Decision guide for decomposition approaches.

Approaches treating granularity as a dynamically changing factor are grouped in a single box and not further differentiated. These approaches describe a Microservices runtime environment in contrast to a fixed partitioning determined at design-time. As such environments are not discussed in necessary detail here, the condensed depiction will account for their complexity.

6 Conclusion

By means of a literature review we identified and categorized 10 recently proposed architectural refactoring approaches for transforming monolithic applications into Microservices. The approaches have been categorized into four groups by the underlying strategy used for the decomposition, which can be seen as the most challenging step from a software architect’s perspective. Thereby we answer our initially phrased research question.

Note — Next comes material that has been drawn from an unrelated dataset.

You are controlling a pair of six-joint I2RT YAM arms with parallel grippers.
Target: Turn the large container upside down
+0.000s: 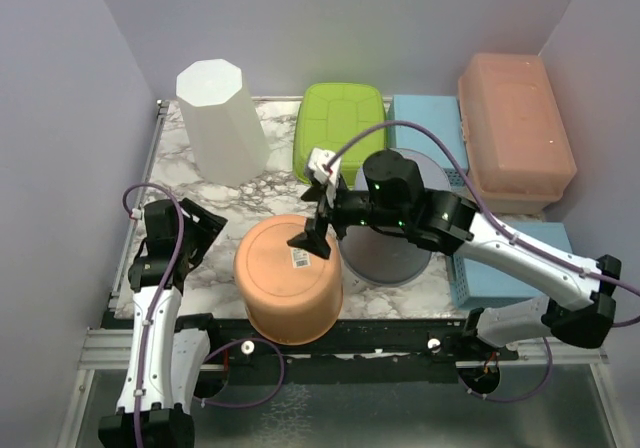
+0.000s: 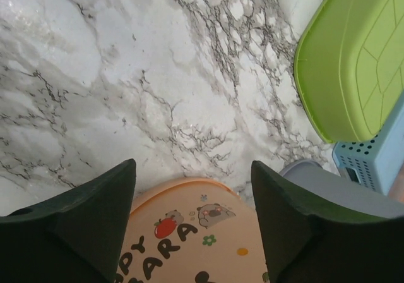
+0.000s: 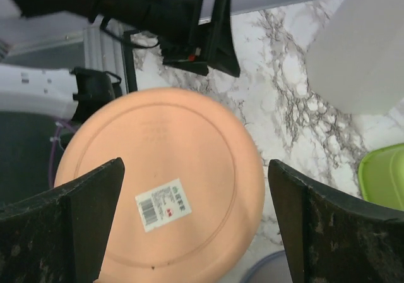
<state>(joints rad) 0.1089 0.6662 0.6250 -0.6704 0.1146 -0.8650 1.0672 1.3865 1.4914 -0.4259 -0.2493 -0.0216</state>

In general, the findings reveal a shortage of practically applicable approaches that offer adequate tool support and metrics to verify the results. Almost all of the reviewed approaches are not universally applicable and require different sets of input data. Thus, an accompanying decision guide in form of a flow chart has been created to help readers in quickly identifying the appropriate approach for a certain scenario. The most structured and universal method has been proposed by Gysel et al. [17], which can be seen as a solid basis for further research. However, the practical applicability is limited due to its dependence on a “detailed and exhaustive specification of the system” [4]. Microservices architecture as a field “rooted in practice” [16] is widely discussed in industry. It can be expected that further research will very likely reveal new approaches that can be incorporated and thus extend the findings of this study. Potential future research could focus on testing different approaches using an adequate example or real-world application. To do so, quality attributes and related metrics to assess the quality of a decomposition should be defined in a first step.

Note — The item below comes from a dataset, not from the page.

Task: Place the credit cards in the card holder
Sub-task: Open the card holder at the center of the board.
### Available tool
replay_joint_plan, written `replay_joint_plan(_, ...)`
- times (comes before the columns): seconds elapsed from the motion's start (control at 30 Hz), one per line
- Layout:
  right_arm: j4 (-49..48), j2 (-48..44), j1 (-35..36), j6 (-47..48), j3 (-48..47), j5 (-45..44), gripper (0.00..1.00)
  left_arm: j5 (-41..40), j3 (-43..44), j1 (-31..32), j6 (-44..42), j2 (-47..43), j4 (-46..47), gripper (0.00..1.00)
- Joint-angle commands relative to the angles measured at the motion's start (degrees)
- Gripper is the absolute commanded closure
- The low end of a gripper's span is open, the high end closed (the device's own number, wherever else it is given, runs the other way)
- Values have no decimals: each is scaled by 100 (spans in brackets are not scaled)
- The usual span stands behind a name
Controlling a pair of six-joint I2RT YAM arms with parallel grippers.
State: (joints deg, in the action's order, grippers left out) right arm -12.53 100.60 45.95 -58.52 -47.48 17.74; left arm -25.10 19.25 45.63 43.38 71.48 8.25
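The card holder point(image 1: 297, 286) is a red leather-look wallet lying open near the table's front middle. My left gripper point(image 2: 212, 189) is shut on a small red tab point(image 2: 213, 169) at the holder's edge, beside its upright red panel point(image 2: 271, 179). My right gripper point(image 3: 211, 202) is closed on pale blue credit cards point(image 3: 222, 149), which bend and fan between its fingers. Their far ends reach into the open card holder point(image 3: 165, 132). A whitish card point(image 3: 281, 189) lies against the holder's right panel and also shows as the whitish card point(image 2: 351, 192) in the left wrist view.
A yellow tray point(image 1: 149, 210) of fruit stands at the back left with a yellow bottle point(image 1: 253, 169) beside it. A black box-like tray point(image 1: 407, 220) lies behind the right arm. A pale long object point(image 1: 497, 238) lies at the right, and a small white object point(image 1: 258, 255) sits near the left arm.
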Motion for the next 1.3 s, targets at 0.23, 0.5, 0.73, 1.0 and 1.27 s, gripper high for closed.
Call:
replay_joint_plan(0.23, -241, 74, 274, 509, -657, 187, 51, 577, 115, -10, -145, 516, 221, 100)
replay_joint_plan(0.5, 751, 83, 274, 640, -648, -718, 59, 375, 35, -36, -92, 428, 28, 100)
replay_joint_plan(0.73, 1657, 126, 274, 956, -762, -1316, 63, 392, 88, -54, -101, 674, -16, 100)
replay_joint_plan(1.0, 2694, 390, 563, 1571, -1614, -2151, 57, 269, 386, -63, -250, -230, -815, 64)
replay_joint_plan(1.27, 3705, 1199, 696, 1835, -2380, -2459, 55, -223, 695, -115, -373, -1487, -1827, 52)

Several threats to validity have to be mentioned for this research. The conducted review did not follow the guidelines of a systematic literature review as proposed by e.g. Kitchenham and Charters [19], which would improve repeatability and reproducibility of the results and thus guarantee appropriate scientific rigor. For the systematic classification and presentation of the results Petersen et al. [32] provide a set of guidelines accordingly. The candidates for this review were obtained from only three academic search engines. Furthermore, the selected refactoring techniques have been investigated only theoretically. Thus, all results stem from assertions of the authors or other publications. A thorough investigation and assessment would require to exercise and test the approaches on the basis of one or more sample applications, better yet, real world systems. The decision guide has been created to suggest or rule out certain approaches for specific environments or indicate the limited applicability in this respect. However, it has neither been systematically constructed nor validated by architects. Future research on the topic of Microservices migration may consider these points to achieve more precise results.

Our future work in this field will focus on (1) novel approaches that combine static code analysis with operations data generated during runtime to achieve an optimally tailored partitioning, (2) quality attributes and related metrics to quantitatively assess the result of a decomposition in advance and (3) other means to automate and facilitate the transformation of monolithic architectures out of large, heterogeneous code bases.